-- GOAL OF THE EXERCISE --
Return exactly those lines of the material below that fall between the line holding "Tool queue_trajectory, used" and the line holding "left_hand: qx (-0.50", inclusive.

--- START ---

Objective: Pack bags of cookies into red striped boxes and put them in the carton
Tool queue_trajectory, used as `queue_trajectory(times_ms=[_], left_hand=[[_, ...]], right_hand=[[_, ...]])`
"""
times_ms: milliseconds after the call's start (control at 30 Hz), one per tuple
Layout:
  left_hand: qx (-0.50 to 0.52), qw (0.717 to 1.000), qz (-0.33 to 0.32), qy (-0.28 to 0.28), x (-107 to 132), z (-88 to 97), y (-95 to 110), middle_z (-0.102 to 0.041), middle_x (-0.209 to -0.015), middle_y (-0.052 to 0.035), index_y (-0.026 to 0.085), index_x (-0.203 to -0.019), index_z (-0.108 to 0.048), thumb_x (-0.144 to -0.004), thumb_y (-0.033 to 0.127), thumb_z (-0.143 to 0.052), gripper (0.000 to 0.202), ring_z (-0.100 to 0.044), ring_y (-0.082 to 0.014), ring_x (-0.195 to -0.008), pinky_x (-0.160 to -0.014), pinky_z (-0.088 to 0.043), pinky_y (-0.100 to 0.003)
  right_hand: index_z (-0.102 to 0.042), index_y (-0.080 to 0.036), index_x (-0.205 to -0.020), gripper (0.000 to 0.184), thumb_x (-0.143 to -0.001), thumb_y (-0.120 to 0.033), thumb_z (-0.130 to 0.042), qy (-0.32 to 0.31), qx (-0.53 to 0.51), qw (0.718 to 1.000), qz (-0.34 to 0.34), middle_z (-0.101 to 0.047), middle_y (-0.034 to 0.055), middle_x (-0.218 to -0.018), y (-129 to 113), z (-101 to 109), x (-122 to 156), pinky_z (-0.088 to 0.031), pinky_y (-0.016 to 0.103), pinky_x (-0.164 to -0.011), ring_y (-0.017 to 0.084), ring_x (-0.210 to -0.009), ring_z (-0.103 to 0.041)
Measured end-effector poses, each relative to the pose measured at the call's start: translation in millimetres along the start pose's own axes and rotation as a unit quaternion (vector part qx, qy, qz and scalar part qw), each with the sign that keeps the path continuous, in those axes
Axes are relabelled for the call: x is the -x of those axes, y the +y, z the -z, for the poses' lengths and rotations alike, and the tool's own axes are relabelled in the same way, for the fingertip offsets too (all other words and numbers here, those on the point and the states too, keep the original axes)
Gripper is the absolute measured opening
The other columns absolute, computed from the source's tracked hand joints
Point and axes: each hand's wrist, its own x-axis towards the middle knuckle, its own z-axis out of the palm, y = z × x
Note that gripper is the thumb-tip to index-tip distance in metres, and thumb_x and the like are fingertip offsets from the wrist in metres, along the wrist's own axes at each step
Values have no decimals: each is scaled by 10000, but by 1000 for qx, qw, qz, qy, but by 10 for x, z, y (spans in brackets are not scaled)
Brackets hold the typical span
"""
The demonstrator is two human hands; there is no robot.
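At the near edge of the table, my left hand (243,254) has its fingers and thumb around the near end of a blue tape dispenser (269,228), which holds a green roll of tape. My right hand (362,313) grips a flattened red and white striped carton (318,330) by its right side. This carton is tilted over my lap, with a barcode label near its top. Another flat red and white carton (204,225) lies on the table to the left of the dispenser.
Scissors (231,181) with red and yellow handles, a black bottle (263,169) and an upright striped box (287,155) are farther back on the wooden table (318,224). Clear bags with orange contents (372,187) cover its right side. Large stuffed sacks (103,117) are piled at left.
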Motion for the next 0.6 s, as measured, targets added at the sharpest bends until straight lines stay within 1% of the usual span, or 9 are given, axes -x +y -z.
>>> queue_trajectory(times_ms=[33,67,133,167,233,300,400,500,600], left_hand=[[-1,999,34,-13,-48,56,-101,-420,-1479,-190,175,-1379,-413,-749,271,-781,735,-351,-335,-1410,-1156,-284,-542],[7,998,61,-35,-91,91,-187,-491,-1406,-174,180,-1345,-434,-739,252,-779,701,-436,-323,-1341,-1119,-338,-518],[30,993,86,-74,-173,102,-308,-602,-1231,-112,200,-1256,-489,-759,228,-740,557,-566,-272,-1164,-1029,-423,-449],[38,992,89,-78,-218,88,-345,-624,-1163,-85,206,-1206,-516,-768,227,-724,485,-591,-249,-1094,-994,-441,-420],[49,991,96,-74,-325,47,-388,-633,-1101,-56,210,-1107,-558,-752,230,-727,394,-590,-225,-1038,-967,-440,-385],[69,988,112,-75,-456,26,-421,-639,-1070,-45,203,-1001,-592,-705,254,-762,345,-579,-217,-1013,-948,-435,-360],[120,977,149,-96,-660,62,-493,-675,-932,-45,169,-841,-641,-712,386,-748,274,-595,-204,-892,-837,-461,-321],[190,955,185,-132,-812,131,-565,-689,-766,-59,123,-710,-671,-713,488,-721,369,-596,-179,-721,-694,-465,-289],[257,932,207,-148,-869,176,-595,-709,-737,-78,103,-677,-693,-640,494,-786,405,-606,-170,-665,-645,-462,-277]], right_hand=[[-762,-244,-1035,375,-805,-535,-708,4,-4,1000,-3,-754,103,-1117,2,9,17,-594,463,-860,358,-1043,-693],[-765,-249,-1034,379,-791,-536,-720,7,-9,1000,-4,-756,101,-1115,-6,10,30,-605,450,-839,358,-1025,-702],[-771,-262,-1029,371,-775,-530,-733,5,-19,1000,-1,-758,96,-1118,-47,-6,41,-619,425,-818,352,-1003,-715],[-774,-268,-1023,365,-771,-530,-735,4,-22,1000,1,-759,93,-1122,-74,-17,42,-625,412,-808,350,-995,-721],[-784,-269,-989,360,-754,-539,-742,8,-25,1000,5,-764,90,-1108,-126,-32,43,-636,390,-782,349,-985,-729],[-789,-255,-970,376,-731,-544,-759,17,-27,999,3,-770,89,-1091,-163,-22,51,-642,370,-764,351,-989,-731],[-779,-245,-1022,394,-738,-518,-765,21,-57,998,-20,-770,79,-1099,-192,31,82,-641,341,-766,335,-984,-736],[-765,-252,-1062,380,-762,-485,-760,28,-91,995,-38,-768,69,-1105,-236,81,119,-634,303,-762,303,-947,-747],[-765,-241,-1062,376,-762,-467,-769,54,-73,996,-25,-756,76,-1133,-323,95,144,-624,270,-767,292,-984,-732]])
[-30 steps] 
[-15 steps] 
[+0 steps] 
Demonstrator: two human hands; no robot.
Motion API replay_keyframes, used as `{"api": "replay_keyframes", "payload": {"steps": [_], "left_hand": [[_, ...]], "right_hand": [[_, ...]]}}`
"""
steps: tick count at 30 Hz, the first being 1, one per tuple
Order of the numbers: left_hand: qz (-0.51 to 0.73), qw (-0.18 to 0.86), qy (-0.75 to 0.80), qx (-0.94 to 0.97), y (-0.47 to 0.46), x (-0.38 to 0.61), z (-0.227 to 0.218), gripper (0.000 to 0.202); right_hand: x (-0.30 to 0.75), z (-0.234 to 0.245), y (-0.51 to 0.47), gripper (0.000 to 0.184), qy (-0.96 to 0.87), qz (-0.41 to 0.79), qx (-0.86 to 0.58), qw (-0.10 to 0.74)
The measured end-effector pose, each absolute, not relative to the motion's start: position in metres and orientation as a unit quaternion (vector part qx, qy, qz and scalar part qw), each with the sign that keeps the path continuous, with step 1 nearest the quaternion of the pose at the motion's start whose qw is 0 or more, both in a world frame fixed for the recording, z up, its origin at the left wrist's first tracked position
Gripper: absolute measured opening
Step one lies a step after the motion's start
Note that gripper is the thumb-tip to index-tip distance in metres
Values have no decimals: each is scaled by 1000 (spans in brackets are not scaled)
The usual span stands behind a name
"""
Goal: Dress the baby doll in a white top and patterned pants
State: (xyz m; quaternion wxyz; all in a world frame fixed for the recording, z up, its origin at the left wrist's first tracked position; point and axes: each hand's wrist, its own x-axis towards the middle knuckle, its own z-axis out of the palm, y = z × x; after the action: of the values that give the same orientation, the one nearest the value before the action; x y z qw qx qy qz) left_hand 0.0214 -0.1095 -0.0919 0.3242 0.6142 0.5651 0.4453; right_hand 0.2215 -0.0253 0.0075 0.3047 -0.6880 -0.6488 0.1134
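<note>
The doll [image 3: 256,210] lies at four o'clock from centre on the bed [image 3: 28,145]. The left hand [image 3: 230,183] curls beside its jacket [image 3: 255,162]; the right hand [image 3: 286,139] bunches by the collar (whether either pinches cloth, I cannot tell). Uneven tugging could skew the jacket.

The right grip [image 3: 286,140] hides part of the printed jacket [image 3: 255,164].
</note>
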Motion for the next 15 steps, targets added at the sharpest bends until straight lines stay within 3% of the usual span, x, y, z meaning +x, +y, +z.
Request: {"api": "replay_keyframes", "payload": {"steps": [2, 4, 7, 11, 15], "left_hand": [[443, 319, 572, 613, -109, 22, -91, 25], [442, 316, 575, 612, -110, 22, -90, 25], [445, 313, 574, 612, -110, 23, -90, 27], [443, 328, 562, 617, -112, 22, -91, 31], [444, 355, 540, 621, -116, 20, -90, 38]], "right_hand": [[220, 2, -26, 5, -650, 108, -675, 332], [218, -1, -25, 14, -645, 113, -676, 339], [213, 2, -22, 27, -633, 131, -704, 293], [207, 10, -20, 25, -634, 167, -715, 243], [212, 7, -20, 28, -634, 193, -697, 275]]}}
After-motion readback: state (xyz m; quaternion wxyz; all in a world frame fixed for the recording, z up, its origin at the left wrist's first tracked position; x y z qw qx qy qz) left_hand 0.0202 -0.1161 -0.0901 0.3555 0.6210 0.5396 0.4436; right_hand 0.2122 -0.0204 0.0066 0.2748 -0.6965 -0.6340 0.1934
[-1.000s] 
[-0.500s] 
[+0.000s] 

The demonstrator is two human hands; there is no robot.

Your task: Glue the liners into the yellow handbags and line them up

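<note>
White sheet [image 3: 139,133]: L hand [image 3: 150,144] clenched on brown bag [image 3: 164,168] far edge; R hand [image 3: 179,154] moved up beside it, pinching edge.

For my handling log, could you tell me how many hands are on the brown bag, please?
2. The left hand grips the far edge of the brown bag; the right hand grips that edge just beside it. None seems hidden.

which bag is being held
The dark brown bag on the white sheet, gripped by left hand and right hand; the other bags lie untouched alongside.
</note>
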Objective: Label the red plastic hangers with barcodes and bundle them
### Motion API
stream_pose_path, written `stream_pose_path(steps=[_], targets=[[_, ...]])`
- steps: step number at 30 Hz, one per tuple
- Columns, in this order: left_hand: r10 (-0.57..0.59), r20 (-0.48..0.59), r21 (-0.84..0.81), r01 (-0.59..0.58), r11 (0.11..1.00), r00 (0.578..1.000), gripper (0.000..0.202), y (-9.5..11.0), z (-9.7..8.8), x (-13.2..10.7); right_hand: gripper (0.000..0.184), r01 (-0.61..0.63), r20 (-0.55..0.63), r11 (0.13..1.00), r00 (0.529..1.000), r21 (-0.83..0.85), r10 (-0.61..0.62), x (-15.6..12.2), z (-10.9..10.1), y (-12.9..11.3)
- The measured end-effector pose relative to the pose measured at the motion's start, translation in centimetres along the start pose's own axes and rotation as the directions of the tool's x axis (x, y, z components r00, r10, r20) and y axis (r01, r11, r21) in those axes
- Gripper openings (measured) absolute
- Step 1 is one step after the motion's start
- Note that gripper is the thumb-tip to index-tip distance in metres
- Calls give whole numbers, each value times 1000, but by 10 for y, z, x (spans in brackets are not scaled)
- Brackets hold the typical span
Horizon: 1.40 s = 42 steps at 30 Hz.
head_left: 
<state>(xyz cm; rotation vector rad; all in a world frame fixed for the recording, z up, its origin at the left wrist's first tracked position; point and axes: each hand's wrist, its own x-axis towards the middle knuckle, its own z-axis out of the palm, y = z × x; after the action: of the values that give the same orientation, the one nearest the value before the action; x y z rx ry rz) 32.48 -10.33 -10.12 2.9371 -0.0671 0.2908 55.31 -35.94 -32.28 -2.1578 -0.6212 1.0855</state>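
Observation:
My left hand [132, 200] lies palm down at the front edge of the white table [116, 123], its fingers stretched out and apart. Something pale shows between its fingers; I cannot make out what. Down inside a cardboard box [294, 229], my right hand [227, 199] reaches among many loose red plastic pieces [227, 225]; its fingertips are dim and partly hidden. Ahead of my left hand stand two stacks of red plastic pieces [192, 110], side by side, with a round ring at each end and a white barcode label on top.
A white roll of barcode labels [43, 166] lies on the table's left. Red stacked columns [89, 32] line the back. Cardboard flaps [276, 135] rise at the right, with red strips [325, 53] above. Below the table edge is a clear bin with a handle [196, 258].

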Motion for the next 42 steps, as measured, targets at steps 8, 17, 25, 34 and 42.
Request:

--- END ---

-- RESPONSE AREA --
Tool queue_trajectory, used as `queue_trajectory(times_ms=[_], left_hand=[[_, ...]], right_hand=[[_, ...]])`
"""
times_ms: milliseconds after the call's start (control at 30 Hz), one per tuple
Layout:
  left_hand: qx (-0.50 to 0.52), qw (0.717 to 1.000), qz (-0.33 to 0.32), qy (-0.28 to 0.28), x (-107 to 132), z (-88 to 97), y (-95 to 110), middle_z (-0.102 to 0.041), middle_x (-0.209 to -0.015), middle_y (-0.052 to 0.035), index_y (-0.026 to 0.085), index_x (-0.203 to -0.019), index_z (-0.108 to 0.048), thumb_x (-0.144 to -0.004), thumb_y (-0.033 to 0.127), thumb_z (-0.143 to 0.052), gripper (0.000 to 0.202), ring_z (-0.100 to 0.044), ring_y (-0.082 to 0.014), ring_x (-0.195 to -0.008), pinky_x (-0.160 to -0.014), pinky_z (-0.088 to 0.043), pinky_y (-0.100 to 0.003)

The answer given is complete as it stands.